'Extremist organization': Is Russian court right about Meta, owner of Facebook and Instagram?
- On March 21, 2022, a Russian court banned Meta, the parent company of Facebook and Instagram as an “extremist organization” for making its work in Russia illegal. If the company is officially labeled as “extremist,” commercial activity and brand symbols will be outlawed.
- After Russian attacks on Ukraine, Meta allowed “some calls for violence” against Russians and Russian soldiers only in Ukraine as a temporary change to its content policy.
- Russia invaded Ukraine on February 24, 2022, “unleashing airstrikes on cities and military bases and sending in troops and tanks” with condemnation coming from the US, Europe, South Korea, Australia, and other countries.
- On October 28, 2021, Mark Zuckerberg announced Meta, the parent company of Facebook, Instagram, and Whatsapp to “bring the metaverse to life and help people connect, find communities and grow business.”
Russia has good reason to ban Facebook and Instagram, calling their parent company, Meta, an 'extremist organization.' Since the evolution of Facebook, the company has always placed severe restrictions on what one can post on its platform. But the Russians have taken the first step by banning it altogether from its geographical borders. Facebook has been considered an extremist organization because it has permitted social media users in Ukraine to post violent messages against Russian President Putin and its military personnel for the past month. At the same time. Facebook has been erasing all posts by Russians about the war in Ukraine and not permitting them to post the same violent messages allowed to the Ukrainians.
The chief prosecutor in Moscow looked at the evidence presented and made an immediate ruling on the ban of Meta. Further, the Putin government has accused Facebook of spreading 'Russophobia' worldwide, including the US. Now that Facebook is facing a loss of revenue, it is back-tracking and claiming it only temporarily allowed for violence against Russians.
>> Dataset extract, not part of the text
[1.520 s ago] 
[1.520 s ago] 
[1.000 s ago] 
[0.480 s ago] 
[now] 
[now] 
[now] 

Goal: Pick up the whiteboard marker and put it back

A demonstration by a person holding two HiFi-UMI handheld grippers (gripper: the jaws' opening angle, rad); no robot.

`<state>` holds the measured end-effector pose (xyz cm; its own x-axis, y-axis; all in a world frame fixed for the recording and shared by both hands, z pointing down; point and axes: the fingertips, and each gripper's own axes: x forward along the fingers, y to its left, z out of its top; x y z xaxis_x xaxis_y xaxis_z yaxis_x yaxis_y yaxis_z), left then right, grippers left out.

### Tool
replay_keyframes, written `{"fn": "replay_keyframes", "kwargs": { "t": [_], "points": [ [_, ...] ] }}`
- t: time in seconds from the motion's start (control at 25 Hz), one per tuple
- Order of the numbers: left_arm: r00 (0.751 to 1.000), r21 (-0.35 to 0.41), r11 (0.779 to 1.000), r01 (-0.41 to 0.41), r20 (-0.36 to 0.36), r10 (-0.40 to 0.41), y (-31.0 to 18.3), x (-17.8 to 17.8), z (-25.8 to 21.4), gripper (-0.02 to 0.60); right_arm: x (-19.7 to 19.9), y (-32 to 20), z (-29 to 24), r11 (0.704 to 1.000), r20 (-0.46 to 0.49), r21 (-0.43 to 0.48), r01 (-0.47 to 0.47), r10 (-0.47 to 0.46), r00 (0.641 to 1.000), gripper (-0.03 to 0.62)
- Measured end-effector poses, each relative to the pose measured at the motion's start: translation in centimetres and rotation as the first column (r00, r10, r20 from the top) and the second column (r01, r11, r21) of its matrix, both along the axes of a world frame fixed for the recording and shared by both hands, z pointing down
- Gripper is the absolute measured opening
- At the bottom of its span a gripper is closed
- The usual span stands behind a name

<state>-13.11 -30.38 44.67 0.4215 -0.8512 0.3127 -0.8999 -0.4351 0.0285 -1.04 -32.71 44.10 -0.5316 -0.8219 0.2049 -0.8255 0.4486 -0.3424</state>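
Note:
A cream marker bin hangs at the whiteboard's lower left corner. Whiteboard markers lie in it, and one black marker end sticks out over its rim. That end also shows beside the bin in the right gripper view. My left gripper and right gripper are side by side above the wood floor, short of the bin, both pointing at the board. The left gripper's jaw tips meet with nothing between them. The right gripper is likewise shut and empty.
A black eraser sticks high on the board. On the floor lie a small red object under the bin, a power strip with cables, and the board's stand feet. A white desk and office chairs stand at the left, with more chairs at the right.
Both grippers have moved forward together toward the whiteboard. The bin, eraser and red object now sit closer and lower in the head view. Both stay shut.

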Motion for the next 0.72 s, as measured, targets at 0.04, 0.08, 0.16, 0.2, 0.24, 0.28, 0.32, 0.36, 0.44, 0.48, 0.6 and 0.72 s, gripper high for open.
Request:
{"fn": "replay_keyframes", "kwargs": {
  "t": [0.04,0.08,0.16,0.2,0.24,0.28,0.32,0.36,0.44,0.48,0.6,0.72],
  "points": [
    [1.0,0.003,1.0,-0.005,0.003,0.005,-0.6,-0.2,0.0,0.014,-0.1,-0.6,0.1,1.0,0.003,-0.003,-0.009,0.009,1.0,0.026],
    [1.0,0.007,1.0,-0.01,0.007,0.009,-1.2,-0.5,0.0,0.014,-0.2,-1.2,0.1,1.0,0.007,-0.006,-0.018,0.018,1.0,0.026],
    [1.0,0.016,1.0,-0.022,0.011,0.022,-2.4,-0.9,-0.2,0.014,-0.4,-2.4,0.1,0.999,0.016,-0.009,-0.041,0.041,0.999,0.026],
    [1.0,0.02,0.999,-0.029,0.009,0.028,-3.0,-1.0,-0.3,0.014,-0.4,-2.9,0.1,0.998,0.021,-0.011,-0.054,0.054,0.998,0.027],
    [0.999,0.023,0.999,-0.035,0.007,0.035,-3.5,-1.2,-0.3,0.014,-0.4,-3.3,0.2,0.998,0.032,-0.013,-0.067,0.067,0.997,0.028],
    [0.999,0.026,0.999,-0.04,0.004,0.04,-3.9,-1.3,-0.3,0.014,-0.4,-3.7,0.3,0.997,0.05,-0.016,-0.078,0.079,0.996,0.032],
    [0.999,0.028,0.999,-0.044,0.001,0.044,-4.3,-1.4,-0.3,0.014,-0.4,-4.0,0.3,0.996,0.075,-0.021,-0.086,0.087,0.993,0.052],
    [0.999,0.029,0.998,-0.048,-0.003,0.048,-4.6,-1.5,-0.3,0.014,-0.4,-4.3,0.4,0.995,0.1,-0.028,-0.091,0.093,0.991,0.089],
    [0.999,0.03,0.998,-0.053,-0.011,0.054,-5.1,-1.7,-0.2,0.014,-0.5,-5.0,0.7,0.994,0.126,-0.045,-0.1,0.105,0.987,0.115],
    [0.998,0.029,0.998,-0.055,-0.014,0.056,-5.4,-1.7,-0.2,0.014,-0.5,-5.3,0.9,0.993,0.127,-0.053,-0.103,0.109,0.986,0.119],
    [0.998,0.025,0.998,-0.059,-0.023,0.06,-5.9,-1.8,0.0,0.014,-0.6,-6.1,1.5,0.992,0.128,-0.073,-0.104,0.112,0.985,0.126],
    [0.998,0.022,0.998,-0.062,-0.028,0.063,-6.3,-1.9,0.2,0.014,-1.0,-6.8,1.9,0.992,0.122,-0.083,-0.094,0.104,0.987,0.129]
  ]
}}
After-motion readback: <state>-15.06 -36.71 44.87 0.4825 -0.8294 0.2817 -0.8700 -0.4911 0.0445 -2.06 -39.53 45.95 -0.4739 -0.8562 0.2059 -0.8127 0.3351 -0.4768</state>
What angered Moscow was that Meta allowed Hate speech to continue against Russians, something that was not allowed to be reciprocated. Anything negative the Russians said about the war was immediately deleted by Meta.
Facebook had already been blocked in Russia in early March after severely restricting pages belonging to state-funded Russian TV. The same type of discrimination, hate speech, or violence against another population would be considered a crime in America.
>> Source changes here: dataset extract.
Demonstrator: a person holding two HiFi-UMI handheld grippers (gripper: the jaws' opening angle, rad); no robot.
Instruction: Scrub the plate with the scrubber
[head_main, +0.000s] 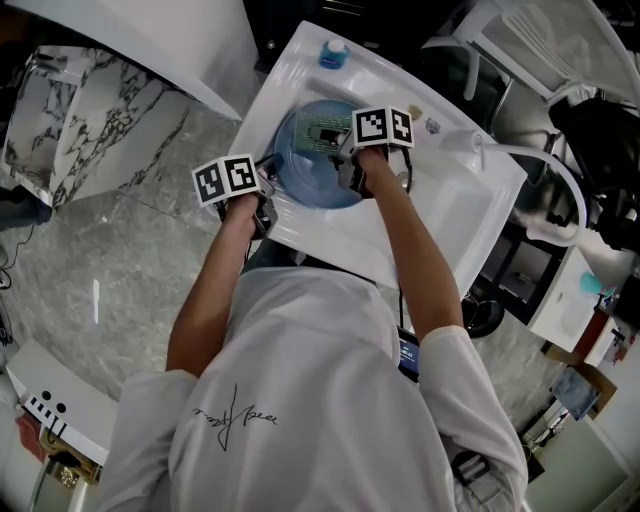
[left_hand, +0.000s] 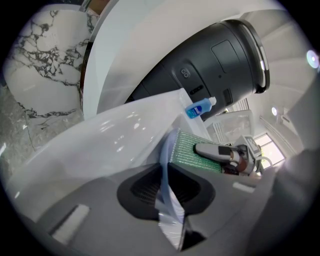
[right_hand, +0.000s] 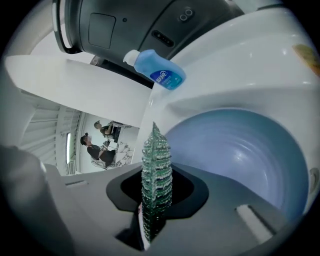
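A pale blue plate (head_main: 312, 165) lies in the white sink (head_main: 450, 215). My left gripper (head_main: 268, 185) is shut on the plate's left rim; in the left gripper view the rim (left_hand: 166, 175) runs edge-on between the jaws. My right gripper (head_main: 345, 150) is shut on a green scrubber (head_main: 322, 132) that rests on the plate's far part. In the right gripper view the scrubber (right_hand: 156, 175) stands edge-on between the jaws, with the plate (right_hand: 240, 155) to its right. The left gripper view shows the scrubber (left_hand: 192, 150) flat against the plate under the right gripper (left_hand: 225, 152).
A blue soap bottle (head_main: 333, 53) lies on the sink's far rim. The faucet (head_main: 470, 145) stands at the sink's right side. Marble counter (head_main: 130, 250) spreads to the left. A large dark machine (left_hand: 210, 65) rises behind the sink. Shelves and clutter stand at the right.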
It is no secret Russia is trying to keep what it's doing in Ukraine off of social media. Since the beginning of Russia's invasion of Ukraine, the country has been restricting social media access in an attempt to keep up the illusion that the invasion is simply a training exercise and to spread pro-Kremlin propaganda. This new ban of Meta social spots, Facebook and Instagram, is a tactic Russia is using to prevent citizens from being able to get on social media and share the truth of what's happening in Ukraine and why.
Labeling Facebook and Instagram as 'extremist groups' makes no sense when the content being shared is the responsibility of users—not the parent company. And one of the factors the Russian court cited as justification for ruling the apps as 'extremist' is that Meta's apps are being used to call for violence. According to NPR, 'Russian prosecutors' [. . .] accused Instagram of serving as a platform for organizing 'riots, accompanied by violence.' However, Russia is currently engaging in a violent war that they started, so their real concern here clearly isn't preventing the spread of violence.
Meta clarified its regulations that Russia cited as the cause for the ban, saying, 'it does not permit any calls for violence, harassment or discrimination against Russian people.' In fact, Meta president of global affairs, Nick Clegg, said about the company, 'our policies are focused on protecting people's rights to speech as an expression of self-defense in reaction to a military invasion of their country.' Meta is simply acting as a neutral platform and providing everyone with a platform on which to voice their opinions on Russia's attack on Ukraine.